The White House today, at long last, released a fact sheet outlining what sort of cuts we can expect in domestic discretionary spending if the automatic budget cuts (“the sequester”) are permitted to take effect on March 1. What the hell took so long?
Three days ago Politico’s Darren Samuelsohn reported that the White House had instructed three separate cabinet agencies that they weren’t allowed to talk about pending budget cuts unless they cleared their remarks first with the White House budget office. That so infuriated Senate Appropriations chair Barbara Mikulski, D.-Md., that she scheduled a Feb. 14 hearing on the impact of the non-defense cuts (even though an Appropriations subcommittee already held a similar hearing last summer, and released a report on sequestration’s likely impact on non-defense jobs and services). Mikulski also told Politico that the White House was putting its own cabinet agencies under a “gag order.” That seems to have been the prod that the White House needed.
But why did the White House need to be prodded at all? Except for the Pentagon, which has been free to mau-mau Congress all it wants with lurid details about how the sequester would diminish U.S. defense capabilities, the domestic cabinet agencies have lately been silent about sequestration’s looming impact. Apparently the White House was worried that whatever the cabinet agencies said might conflict with calculations made by the Office of Management and Budget, which has issued three reports on sequestration’s likely impact, most recently in August 2012.
Perhaps the White House was concerned that government agencies, when left to their own devices, might exaggerate, for the purposes of self-protection, the harmful effects of proposed budget cuts. My mentor and journalistic guru, Charles Peters, founder of the Washington Monthly, has identified this as the “fireman first principle.” Here’s how he describes the gambit it in his 1980 book, How Washington Really Works:
[W]hen faced with a budget cut, the bureaucrat translates it into bad news for members of Congress who are powerful enough to restore the amount eliminated. In other words, he chops where it will hurt constituents the most, not the least. At the local government level, this is most often done by threatening reductions in fire and police protection…. The bureaucrat will almost always say that a budget cut is sure to result in the loss of jobs.
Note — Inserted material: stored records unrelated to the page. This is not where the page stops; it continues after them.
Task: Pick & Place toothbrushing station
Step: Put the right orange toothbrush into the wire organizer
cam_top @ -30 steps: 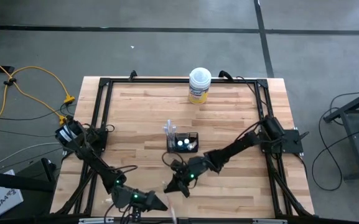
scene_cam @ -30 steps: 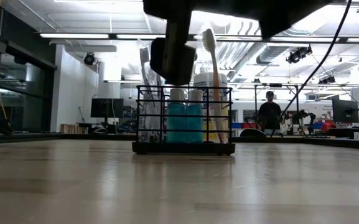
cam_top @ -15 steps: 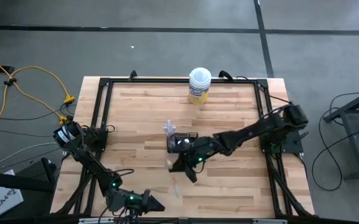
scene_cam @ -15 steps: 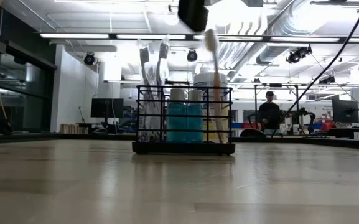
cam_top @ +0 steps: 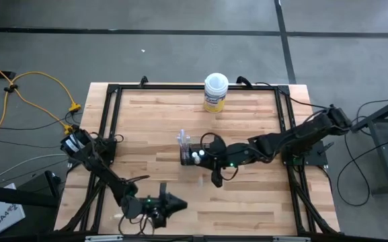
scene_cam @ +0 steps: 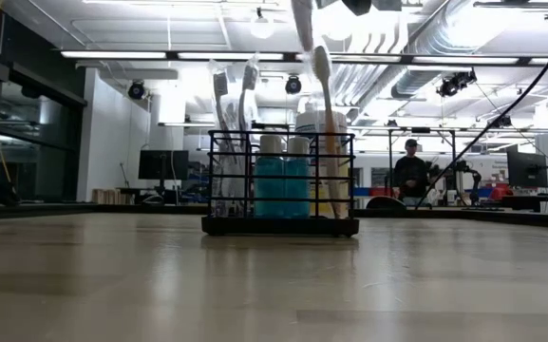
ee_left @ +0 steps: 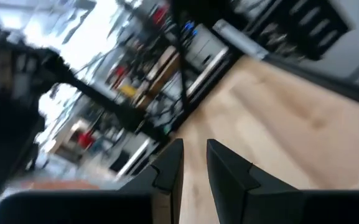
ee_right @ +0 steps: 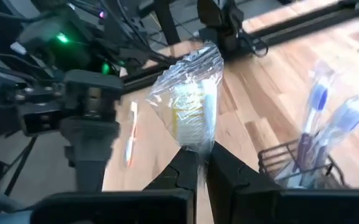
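Pale wood table point(cam_top: 247, 121), wire-mesh holder point(cam_top: 198, 154) mid-surface; right end effector point(ee_right: 199, 163) apparently clamped on wrapped toothbrush point(ee_right: 188, 106).

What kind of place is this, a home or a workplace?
Most likely a robotics lab or workshop: exposed ceiling ducts, workbenches with monitors behind the wooden table, and a bare concrete floor with a yellow cable.

Two dark, slender, multi-jointed arms, matte black throughout. Right arm point(cam_top: 281, 142) thin-linked, with a black cable looping above the wrist and a small green light just behind the right gripper point(cam_top: 215, 176). Left arm point(cam_top: 103, 171) likewise black, green light glowing close behind the left gripper point(cam_top: 177, 204). Flat, angular black fingers point(ee_left: 229, 177), blunt-tipped.
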Controlling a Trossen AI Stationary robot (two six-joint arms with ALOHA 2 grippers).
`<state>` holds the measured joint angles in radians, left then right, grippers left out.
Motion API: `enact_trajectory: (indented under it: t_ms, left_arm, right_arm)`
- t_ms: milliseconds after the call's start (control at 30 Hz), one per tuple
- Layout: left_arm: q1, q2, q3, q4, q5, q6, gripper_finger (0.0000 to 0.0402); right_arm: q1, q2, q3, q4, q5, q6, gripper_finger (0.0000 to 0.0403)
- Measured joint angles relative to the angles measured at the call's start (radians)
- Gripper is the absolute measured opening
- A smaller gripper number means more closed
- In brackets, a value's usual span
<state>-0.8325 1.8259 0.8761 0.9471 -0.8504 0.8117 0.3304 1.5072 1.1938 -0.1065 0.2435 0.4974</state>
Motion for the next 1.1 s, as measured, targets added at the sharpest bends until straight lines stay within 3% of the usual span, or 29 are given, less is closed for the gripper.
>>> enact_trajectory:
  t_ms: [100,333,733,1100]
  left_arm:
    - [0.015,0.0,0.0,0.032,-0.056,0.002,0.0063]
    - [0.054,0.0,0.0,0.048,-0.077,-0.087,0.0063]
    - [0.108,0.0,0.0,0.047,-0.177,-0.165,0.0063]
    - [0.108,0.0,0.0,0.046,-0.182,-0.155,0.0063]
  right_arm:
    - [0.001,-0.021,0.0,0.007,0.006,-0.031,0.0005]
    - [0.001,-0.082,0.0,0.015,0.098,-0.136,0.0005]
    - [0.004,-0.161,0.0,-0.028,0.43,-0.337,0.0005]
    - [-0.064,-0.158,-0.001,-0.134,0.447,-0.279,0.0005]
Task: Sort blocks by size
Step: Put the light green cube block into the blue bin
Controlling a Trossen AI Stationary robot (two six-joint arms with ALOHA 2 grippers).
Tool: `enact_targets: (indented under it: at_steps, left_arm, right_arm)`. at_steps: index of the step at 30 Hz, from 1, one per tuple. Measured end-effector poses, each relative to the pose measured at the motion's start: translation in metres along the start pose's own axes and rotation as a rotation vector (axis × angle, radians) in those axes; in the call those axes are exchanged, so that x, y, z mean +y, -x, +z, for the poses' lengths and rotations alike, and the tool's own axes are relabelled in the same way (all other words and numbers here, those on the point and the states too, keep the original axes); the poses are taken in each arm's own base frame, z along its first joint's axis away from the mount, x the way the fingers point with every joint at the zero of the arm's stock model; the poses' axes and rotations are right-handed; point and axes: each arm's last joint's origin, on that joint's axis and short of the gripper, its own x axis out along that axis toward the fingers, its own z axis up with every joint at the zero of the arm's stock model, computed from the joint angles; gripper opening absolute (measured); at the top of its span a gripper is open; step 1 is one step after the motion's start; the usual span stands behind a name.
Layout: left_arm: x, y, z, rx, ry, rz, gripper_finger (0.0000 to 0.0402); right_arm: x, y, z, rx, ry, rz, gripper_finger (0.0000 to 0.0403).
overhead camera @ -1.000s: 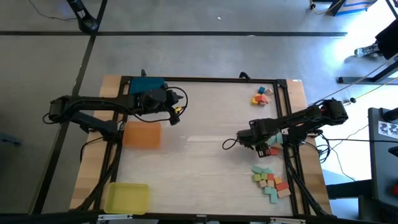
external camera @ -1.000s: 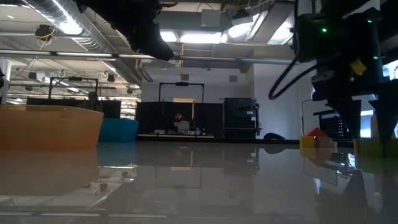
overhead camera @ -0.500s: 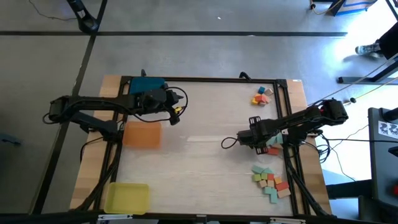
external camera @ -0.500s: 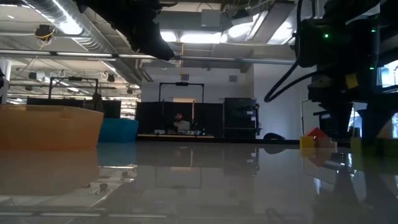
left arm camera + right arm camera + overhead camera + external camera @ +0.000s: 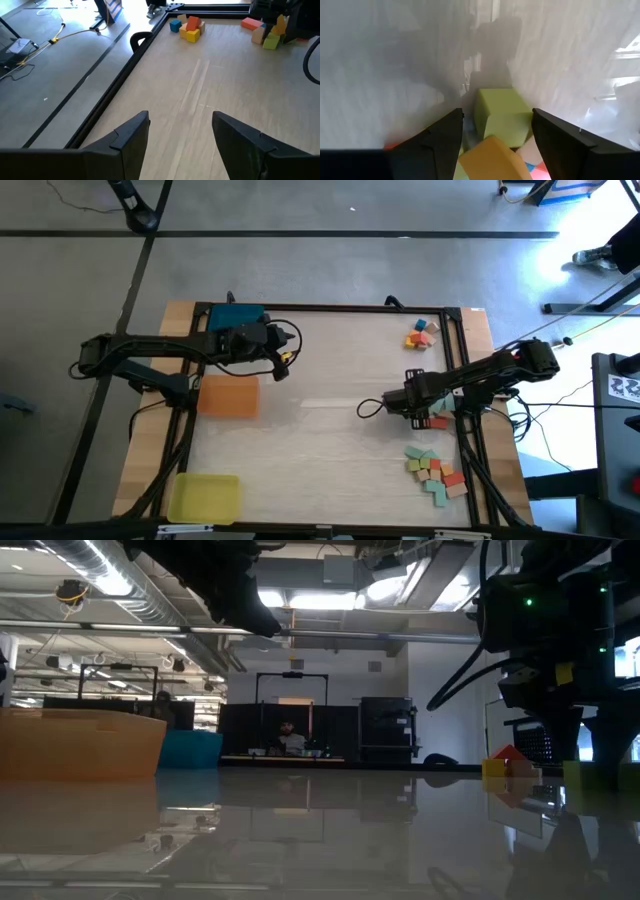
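Note:
The blocks lie in three groups along the table's right side: a far cluster (image 5: 422,332), a near pile (image 5: 436,470), and a few under my right gripper (image 5: 420,412). That gripper points down, open. In the right wrist view its fingers stand on either side of a light green block (image 5: 501,116), with a yellow-orange block (image 5: 489,159) close beside it. I see gaps on both sides of the green block. My left gripper (image 5: 282,368) hangs open above the table's left half, near the blue tray (image 5: 236,316), with nothing between its fingers (image 5: 180,122).
An orange tray (image 5: 228,396) sits at the left middle and a yellow tray (image 5: 204,498) at the near left corner. A dark frame (image 5: 330,308) borders the table. Bare wood lies between the two arms.
My right gripper has stayed over the same blocks and has turned a little about its own pointing line. The left arm has kept still.

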Motion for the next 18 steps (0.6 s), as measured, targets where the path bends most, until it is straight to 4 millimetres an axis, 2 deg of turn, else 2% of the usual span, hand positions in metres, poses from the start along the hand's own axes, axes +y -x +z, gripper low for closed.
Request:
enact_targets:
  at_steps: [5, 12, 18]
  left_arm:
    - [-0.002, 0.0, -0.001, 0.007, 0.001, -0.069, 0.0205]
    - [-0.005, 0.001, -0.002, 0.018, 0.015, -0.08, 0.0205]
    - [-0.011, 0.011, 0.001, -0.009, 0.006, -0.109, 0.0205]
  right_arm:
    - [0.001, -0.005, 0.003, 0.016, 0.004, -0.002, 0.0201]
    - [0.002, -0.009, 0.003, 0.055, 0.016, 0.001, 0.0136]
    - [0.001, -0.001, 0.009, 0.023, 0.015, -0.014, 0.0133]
The directly threatened employees will then write their congressman, who will almost certainly vote to restore the funds….
But when Charlie wrote this passage he wasn’t contemplating cuts of the magnitude embodied in the sequester—$1.2 trillion over 10 years, which translates into immediate domestic discretionary cuts of 9 percent. (The defense cuts would be 13 percent.) Nor was he contemplating that these cuts would be made during a recovery as fragile as the one we have today. Cuts in spending by the Pentagon and state and local governments already caused the economy to contract during the last quarter of 2012. “A cut of these dimensions is going to be harmful to the economy,” Charlie told me, and calculating the extent of the sequester’s effects is going to be especially difficult.
If the economy contracts a second time during the present quarter, the U.S. economy will be back in recession. Perhaps naively, when the news about last quarter’s contraction came out I concluded that the Republicans would quickly agree to cancel (or at least postpone) the sequester. They don’t want a recession, do they? Since Obama’s a lame duck, then couldn’t even capitalize on it to deny him another term. But the current Republican strategy appears to be: We don’t care if we cause a recession. We just want to cut the hell out of government spending. Even if it means cutting the hell out of defense spending.
I still don’t believe Republicans will be able to pursue for very long a strategy to cut Pentagon spending by 13 percent in 2013 and 8 percent thereafter. But I’m impressed by how long they’ve held their ground. The Wall Street Journal editorial page talks a good game when it calls this “The Unscary Sequester.” The sequester, it says, “will help the economy by leaving more capital for private investment.” The Journal, at least in this instance, rejects what Paul Krugman calls “weaponized Keynesianism,” i.e., the idea that defense spending, and only defense spending, can stimulate a weakened economy. But even the Journal concedes that the cuts are “troublesome” with respect to national security.
But you want to know what the impact of those domestic cuts will be. Here’s what the White House is now predicting: 70,000 kids dropped from Head Start, up to 2,100 fewer food inspections, up to 373,000 “seriously mentally ill” people untreated, more than a thousand FBI agents let go, about a thousand fewer criminal cases prosecuted (as hundreds of prosecutors are furloughed), a thousand fewer research grants from the National Science Foundation (affecting 12,000 scientists), about 1,200 fewer workplace inspections, four million fewer Meals on Wheels for senior citizens, cuts in emergency unemployment compensation of up to 9.4 percent….
And, oh, one more. Cuts in FEMA grants that help state and local governments employ, yes, firefighters. This time I think it may actually be true.